The two are comparable to the Celestials in the Marvel Universe, and they are responsible for the Battletoads' long imprisonment. With that in mind, Rash, Zitz and Pimple head out to fight them after visiting a familiar foe.

The adventure isn't a straight line to revenge though; it takes halting detours across four acts. They're jarring and more often played for forced laughs. Players will run into an episode that resembles "Weekend at Bernie's," while others are an excuse to bring puzzle elements and "Galaga"-style levels into the gameplay.

Although "Battletoads" ends up sidetracked with these stages, Dlala and Rare do a surprisingly good job of mimicking the challenge of the original. The combat is more complex with the trio having light, heavy and morph attacks. Players will rely on an evasion button to dodge punches, while another button lets Zitz, Rash and Pimple spit gum to slow foes or lash a tongue out to eat health-giving flies.

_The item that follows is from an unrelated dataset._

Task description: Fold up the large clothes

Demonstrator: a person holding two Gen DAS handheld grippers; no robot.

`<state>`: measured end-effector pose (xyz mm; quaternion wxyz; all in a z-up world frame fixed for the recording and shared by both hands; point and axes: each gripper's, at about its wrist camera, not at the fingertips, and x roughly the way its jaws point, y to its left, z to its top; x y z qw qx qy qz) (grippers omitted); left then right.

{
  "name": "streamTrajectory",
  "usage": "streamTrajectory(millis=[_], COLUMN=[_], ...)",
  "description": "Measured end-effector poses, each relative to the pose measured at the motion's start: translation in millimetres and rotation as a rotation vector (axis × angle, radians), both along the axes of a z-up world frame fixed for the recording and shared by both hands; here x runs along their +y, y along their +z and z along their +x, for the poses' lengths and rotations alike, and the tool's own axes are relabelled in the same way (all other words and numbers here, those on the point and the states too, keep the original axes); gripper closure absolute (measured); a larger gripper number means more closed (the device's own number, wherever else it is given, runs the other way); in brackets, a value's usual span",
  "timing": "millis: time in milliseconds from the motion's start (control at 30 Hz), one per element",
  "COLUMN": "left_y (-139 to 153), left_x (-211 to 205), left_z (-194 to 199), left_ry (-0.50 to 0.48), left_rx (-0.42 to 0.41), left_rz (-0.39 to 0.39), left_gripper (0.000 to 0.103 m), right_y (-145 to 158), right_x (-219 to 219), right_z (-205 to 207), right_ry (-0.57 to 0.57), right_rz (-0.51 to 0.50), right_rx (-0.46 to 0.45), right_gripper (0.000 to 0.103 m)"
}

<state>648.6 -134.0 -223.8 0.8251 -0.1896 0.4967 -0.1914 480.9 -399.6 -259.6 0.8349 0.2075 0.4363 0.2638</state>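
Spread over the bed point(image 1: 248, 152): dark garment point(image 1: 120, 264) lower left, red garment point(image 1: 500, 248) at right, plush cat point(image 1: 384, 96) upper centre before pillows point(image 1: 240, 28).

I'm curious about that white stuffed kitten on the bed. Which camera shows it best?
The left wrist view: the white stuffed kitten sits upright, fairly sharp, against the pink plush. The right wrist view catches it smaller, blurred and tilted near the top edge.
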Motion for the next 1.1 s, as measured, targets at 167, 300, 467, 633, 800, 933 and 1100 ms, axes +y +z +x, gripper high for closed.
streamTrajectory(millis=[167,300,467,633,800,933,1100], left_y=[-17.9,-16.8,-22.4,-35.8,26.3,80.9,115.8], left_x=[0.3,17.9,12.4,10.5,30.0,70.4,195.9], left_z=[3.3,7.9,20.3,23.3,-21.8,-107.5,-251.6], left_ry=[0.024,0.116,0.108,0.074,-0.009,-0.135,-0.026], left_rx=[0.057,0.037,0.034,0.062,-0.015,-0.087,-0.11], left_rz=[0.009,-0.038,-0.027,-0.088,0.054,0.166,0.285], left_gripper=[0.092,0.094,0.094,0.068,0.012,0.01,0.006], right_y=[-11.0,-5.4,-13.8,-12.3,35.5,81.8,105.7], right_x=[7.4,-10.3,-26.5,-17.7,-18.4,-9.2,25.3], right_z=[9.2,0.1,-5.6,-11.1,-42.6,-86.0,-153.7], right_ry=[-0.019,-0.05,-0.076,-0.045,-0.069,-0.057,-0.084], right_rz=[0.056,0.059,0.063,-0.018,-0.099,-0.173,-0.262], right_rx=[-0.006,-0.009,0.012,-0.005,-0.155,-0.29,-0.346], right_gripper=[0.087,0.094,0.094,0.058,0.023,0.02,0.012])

Overall, the fisticuffs are more complex, testing players' strategy as they figure out which adversaries to prioritize and how to use the new moves to finish foes off quickly. In the single-player mode, a player can cycle through each Battletoad during combat. If one loses all its health, it's defeated for a short time. Players have to stay alive for that countdown to use the hero again. If all three faint, they must start over from a checkpoint.

With all its complexity, the new moves don't always work well. Punching and kicking are fine, but the gum and tongue lash become unwieldy. As the screen fills with 15 foes, it's tough to target a specific one. Players will fire blindly, hoping something sticks. In the multiplayer mode, teammates can revive one another, but it also puts pressure on the whole squad to be great at combat. If one ally falls, they'll have to revive them and stay alive. The anarchy onscreen makes the game harder.

Also right are the vehicle and obstacle stages. This is where old "Battletoads" tested players' skill, and the new carries that same DNA. Players will jump aboard turbo bikes to race to a theme park by dodging walls and jumping over pits. It's an echo of the infamous Turbo Tunnel, but the difference here is that this challenge comes from a vertical perspective. It may look different, but it still requires split-second timing.

That vibe carries over to the difficult Mis-treatied stage, which requires precise button presses as the toads glide and grind rails using an, ahem, makeshift sled. It's the campaign's hardest level. Other challenges come from outracing a pit of acid as players make their way down an obstacle course, or doing several timed puzzles in a row to save a ship from exploding.

These stages are challenging, but with generous checkpoints and some perseverance, players can complete it. In the original, success was rewarded by a glimpse of what the next level looked like. In the reboot, the payoff comes from watching a long, animated cut-scene that could be mistaken for a Nickelodeon cartoon.

"Battletoads" is nowhere near perfect, but it captures the essence of the original.